_Work required_
Examine each line of the listing below. Copy those in which the string "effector" appears.

....................

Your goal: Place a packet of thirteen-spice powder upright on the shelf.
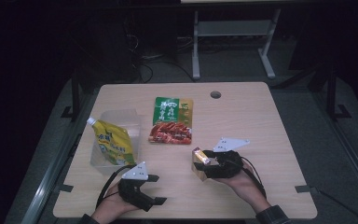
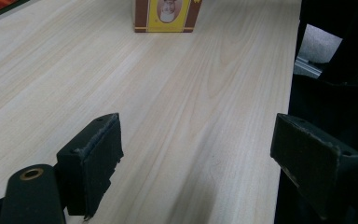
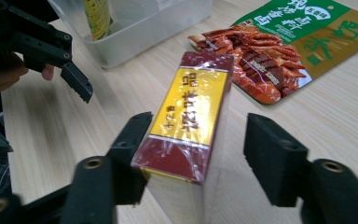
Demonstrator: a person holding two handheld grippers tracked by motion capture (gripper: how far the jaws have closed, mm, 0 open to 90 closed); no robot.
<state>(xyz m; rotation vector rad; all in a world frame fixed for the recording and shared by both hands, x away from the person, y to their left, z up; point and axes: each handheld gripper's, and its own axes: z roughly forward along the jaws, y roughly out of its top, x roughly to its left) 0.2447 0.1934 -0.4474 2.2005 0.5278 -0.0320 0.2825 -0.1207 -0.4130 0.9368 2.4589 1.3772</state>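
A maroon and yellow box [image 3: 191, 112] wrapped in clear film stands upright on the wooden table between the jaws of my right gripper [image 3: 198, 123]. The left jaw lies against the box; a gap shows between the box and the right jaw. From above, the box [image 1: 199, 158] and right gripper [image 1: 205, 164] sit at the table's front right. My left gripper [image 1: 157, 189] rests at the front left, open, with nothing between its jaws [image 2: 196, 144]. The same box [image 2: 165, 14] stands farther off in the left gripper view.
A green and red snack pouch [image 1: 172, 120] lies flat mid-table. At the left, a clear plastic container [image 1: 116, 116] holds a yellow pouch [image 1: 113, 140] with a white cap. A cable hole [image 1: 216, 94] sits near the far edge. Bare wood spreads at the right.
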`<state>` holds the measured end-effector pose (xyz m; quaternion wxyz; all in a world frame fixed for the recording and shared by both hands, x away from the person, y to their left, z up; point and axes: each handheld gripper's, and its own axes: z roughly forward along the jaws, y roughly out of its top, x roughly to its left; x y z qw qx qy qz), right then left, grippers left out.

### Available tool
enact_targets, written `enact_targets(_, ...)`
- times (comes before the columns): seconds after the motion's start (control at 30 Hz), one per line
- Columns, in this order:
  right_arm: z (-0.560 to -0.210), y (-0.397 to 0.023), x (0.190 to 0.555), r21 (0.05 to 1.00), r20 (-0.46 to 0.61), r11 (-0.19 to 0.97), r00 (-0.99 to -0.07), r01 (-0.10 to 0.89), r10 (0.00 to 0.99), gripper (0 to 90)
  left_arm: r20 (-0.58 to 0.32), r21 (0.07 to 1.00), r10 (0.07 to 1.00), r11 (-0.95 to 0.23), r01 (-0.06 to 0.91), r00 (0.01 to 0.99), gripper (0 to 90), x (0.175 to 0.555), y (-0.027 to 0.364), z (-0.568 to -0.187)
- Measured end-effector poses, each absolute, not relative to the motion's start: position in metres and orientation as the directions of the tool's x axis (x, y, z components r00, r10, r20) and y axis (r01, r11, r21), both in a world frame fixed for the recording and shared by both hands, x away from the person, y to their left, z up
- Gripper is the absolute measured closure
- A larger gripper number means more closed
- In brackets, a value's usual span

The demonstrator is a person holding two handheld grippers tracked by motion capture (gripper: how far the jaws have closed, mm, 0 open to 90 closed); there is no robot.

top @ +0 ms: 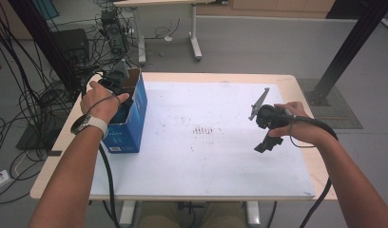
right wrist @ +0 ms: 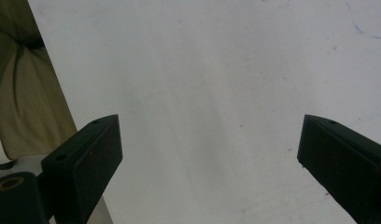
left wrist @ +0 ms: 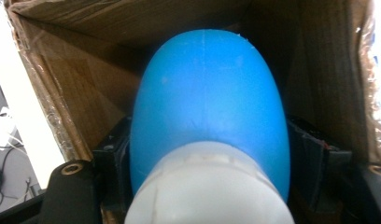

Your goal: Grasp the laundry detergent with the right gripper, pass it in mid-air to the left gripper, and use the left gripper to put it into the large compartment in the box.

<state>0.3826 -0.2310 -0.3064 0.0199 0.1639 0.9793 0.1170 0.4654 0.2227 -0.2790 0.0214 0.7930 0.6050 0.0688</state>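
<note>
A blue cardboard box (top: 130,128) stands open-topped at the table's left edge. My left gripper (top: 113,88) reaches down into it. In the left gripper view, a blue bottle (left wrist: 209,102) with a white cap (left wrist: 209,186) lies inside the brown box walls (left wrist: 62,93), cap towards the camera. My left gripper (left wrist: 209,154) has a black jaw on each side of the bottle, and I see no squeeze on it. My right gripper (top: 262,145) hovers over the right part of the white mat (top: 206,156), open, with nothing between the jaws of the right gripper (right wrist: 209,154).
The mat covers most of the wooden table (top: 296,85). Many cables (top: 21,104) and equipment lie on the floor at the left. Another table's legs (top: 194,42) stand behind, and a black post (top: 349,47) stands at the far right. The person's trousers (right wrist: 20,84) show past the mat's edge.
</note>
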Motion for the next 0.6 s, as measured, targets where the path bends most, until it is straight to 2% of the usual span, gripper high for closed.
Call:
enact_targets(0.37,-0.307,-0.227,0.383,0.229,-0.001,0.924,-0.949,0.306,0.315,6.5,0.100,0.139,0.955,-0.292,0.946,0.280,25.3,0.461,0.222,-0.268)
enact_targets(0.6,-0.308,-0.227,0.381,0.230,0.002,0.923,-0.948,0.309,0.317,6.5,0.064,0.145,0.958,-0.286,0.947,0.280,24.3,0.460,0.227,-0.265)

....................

_Answer below_
`<state>` holds the measured end-effector pose (xyz m; quaternion wxyz; all in a world frame fixed for the recording and shared by both hands, x away from the person, y to their left, z up; point and axes: each handheld gripper's, and its own axes: z roughly forward along the jaws, y roughly out of its top, x roughly to its left; x y z qw qx qy qz), right then left, grippers left out.
- Measured end-effector poses, each absolute, not relative to the motion's start: position in metres and orientation as the directions of the tool's x axis (x, y, z components r00, r10, r20) and y axis (r01, r11, r21), both in a world frame fixed for the recording and shared by both hands, x away from the person, y to their left, z up

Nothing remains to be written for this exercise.